**Aim of the exercise**
Give again, word for word, every line in the entries below from the line with "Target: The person" up to and including the line with "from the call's", and no other line.

+ + +

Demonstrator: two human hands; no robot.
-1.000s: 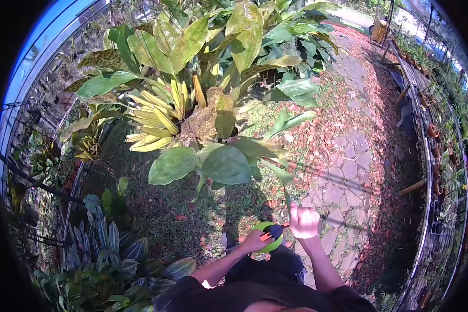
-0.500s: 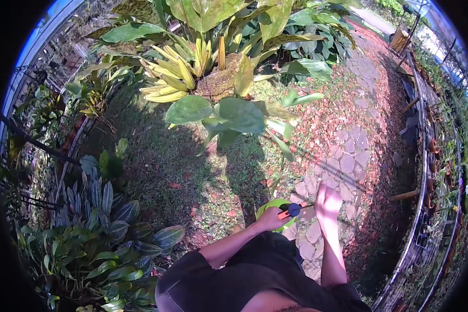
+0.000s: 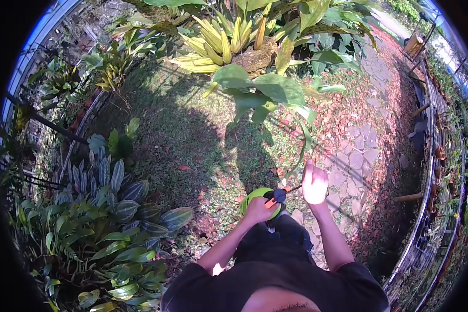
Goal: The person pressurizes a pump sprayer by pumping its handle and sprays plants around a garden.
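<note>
My left hand [image 3: 257, 210] is closed around an orange and black tool [image 3: 274, 199] with a round dark end. A bright green round object, partly hidden, shows beneath it [image 3: 250, 196]. A thin dark strand or rod runs from the tool to my right hand [image 3: 314, 182], whose fingers are pressed together in bright sunlight. Whether the right fingers grip that thin piece is too small to tell. Above the hands hangs a plant with broad green leaves [image 3: 281, 89] and yellow pods or stems [image 3: 213, 44] on a brown woody base [image 3: 256, 58].
Striped-leaf plants [image 3: 127, 210] fill the lower left. A stone path [image 3: 354, 156] with reddish fallen leaves runs up the right. A curved bench or rack edge [image 3: 432, 171] with plants stands at far right. A dark pole [image 3: 47, 122] crosses the left.
The view has shifted, so the hanging plant appears higher and further right. Both hands now sit slightly higher and further left in the picture, with the tool still in my left hand.
</note>
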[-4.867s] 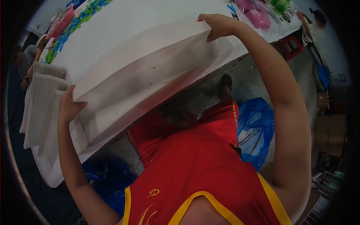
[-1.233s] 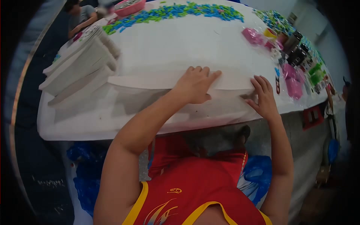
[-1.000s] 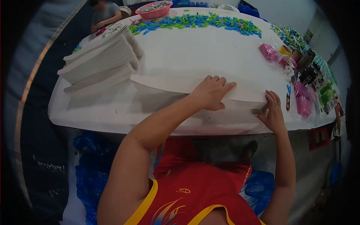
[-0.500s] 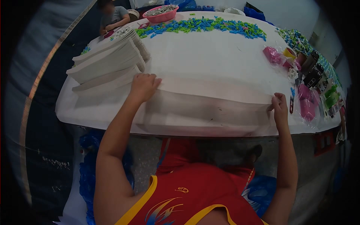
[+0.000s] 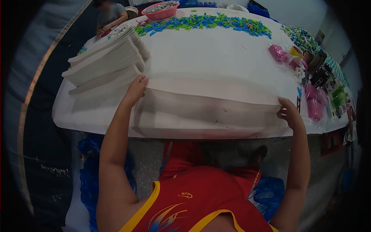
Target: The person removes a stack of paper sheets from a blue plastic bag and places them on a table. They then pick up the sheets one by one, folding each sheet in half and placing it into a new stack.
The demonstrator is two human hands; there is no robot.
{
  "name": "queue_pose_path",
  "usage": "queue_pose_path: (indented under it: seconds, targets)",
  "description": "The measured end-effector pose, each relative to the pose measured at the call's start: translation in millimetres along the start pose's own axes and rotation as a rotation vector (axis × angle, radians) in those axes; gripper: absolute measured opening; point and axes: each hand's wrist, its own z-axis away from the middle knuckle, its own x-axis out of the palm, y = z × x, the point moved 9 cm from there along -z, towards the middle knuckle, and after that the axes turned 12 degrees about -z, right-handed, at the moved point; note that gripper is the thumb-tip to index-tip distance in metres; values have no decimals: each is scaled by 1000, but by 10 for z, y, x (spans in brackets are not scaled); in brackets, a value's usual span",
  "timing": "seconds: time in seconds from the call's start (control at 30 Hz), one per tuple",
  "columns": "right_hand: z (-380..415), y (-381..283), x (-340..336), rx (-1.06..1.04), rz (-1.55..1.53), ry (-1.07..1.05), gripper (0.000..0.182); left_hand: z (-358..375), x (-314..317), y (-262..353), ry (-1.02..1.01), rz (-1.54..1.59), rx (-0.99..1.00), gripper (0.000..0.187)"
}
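Note:
A long, thin, translucent whitish strip stretches across the front of the white table. My left hand pinches its left end, beside the stacked pale strips. At the right end my right hand holds the strip's edge between thumb and fingers, its other fingers curled. The strip stands on its lower edge or leans near the table's front; its exact contact is hard to see. Small dark marks show on it.
Blue and green clips lie along the far side of the white table. A pink basket stands at the back. Pink packets and dark objects are at the right. Another person sits at the far left.
My left hand has moved slightly left and its grip has narrowed on the strip's end. My right hand has turned a little, fingers curled. The whole view has shifted slightly.

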Motion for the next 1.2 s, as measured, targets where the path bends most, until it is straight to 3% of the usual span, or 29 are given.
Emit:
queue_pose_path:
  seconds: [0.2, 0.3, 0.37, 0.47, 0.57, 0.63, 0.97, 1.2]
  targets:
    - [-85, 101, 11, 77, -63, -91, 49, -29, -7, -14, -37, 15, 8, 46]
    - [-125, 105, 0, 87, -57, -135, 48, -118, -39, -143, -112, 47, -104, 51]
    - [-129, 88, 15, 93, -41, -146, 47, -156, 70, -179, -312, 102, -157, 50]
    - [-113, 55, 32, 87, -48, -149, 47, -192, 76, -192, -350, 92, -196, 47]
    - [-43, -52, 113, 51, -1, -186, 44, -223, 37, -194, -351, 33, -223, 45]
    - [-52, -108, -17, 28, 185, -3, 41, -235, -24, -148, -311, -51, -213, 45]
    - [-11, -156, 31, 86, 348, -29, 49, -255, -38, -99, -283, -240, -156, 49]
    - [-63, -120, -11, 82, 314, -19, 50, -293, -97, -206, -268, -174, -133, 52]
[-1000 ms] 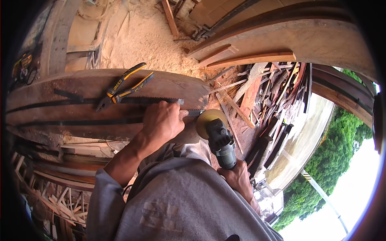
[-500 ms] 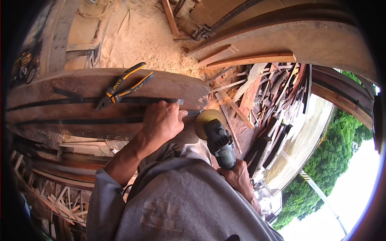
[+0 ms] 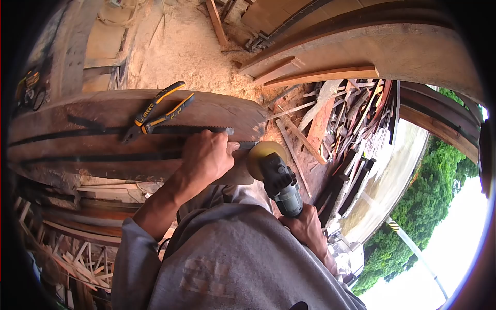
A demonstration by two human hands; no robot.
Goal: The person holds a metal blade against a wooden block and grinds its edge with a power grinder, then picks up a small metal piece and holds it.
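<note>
My right hand (image 3: 305, 225) is wrapped round the body of an angle grinder (image 3: 284, 191). Its yellowish disc (image 3: 266, 156) is at the end of a dark toothed saw blade (image 3: 248, 144), seeming to touch it. My left hand (image 3: 209, 155) is closed on the blade, its thumb near that end and the fingers' grip partly hidden. Another stretch of toothed blade (image 3: 170, 130) runs just beyond the hand, ending in a bright tip. Both lie along a thick wooden beam (image 3: 217, 106). Yellow-and-black pliers (image 3: 155, 111) rest on the beam with handles spread.
Wood offcuts (image 3: 356, 111) are heaped to the right of the beam. Large curved planks (image 3: 361, 51) lie at the far right. Sawdust (image 3: 191, 46) covers the ground ahead. More timber strips (image 3: 82, 258) are stacked at lower left.
The grinder and its disc have shifted very slightly left against the blade's end. My left hand keeps its place on the blade, and the pliers have not moved on the beam.
</note>
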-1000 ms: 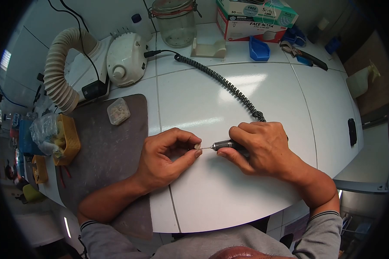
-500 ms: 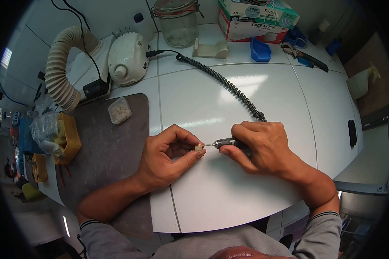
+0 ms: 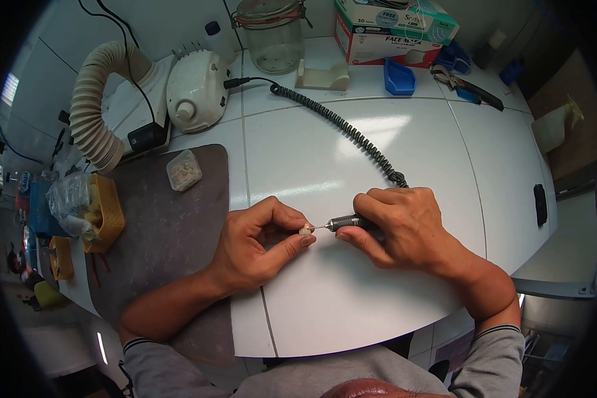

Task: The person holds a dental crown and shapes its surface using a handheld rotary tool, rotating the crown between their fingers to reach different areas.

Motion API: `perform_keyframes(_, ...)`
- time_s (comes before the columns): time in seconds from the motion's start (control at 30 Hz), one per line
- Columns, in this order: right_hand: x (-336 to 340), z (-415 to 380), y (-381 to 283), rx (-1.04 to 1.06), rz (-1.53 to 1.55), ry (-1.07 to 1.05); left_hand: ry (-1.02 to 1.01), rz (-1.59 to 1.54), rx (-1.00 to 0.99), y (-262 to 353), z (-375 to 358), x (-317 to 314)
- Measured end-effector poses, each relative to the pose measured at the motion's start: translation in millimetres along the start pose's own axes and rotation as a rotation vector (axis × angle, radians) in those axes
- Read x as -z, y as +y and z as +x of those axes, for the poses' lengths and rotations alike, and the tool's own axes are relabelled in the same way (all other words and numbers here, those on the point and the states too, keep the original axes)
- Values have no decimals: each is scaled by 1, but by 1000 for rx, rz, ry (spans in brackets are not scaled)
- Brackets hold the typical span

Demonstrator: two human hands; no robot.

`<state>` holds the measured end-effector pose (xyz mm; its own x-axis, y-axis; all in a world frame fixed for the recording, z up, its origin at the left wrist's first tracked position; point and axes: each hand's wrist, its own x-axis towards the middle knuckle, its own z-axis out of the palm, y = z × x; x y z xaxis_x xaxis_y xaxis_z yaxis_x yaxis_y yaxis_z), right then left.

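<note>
Between the thumb and fingertips of my left hand (image 3: 255, 245) is a small whitish piece (image 3: 305, 231). My right hand (image 3: 404, 229) is wrapped round a dark rotary handpiece (image 3: 345, 222), whose thin metal bit points left and reaches the piece or stops right beside it; the exact contact is too small to tell. A black coiled cord (image 3: 341, 126) runs from beside my right hand up to the white control unit (image 3: 198, 93). A small clear box (image 3: 184, 170) with pale pieces in it lies on the dark mat (image 3: 172, 232).
A ribbed hose (image 3: 86, 106) arches at the upper left, above a yellow basket (image 3: 113, 212). Along the back are a glass jar (image 3: 270, 46), a beige holder (image 3: 322, 76), face mask boxes (image 3: 395, 46), a blue tray (image 3: 399, 78) and pliers (image 3: 471, 86).
My left fingers have shifted slightly, and the small piece sits a little lower and at a different angle. My right hand has barely moved.
</note>
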<state>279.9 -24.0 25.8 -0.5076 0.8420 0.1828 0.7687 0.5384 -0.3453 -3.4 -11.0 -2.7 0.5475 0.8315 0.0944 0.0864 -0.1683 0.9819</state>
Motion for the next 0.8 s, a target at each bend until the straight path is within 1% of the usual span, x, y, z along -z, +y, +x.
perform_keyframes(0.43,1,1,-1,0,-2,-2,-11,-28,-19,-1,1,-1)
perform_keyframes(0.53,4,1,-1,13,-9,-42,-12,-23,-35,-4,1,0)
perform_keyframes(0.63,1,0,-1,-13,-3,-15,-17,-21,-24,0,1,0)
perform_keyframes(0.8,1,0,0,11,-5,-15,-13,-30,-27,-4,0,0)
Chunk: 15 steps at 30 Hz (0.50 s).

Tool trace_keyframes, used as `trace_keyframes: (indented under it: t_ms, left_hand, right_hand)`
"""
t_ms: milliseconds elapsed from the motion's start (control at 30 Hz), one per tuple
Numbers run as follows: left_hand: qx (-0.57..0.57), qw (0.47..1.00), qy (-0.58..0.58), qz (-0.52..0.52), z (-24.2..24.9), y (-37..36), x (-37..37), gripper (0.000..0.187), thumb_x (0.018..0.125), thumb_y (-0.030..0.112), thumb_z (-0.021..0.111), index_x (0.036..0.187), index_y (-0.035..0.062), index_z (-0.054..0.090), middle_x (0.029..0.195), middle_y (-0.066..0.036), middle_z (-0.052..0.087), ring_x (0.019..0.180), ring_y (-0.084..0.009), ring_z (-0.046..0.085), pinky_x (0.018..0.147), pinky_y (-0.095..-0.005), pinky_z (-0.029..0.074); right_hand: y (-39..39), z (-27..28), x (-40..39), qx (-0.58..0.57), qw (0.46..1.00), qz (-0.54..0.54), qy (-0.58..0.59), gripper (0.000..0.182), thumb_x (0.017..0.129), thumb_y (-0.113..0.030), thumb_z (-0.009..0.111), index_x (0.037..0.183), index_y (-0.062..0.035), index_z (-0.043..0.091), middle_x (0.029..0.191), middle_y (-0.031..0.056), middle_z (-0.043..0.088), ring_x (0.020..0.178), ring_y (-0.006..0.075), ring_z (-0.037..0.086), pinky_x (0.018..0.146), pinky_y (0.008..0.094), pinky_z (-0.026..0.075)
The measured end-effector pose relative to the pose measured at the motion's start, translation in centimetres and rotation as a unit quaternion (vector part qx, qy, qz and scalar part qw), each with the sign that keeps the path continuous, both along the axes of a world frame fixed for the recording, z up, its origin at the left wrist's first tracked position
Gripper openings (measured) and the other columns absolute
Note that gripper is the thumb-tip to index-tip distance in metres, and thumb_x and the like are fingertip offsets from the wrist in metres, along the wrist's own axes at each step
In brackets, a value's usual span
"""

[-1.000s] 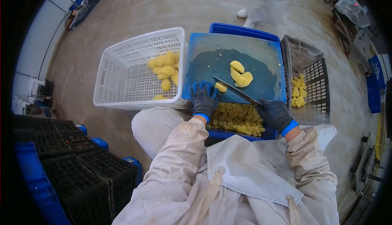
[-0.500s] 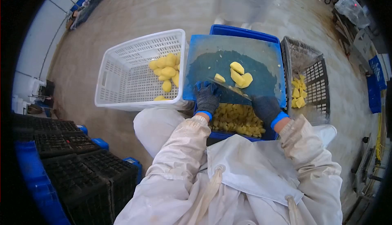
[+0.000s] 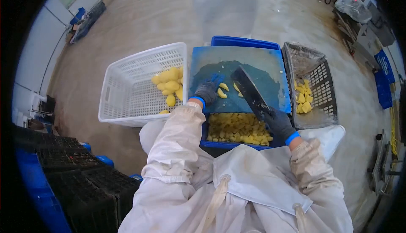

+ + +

**Result of this exercise**
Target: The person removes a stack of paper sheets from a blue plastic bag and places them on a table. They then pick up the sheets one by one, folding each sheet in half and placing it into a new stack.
The demonstrator is two human hands; there is no robot.
{
  "name": "queue_pose_path",
  "usage": "queue_pose_path: (indented under it: seconds, targets)",
  "description": "The measured end-effector pose, each relative to the pose measured at the call's start: translation in millimetres along the start pose's own axes and rotation as a rotation vector (axis × angle, radians) in those axes; gripper: absolute measured opening; point and axes: each hand's wrist, its own z-axis away from the middle knuckle, its own x-axis out of the palm, y = z × x, the point moved 9 cm from there along -z, towards the middle knuckle, and after that the axes turned 12 degrees about -z, right-handed, at the moved point; note that gripper is the thumb-tip to index-tip distance in metres; values have no decimals: each is scaled by 1000, but by 10 for z, y, x (spans in brackets are not scaled); in brackets, a value's usual span",
  "timing": "seconds: time in seconds from the call's start (control at 30 Hz), one per tuple",

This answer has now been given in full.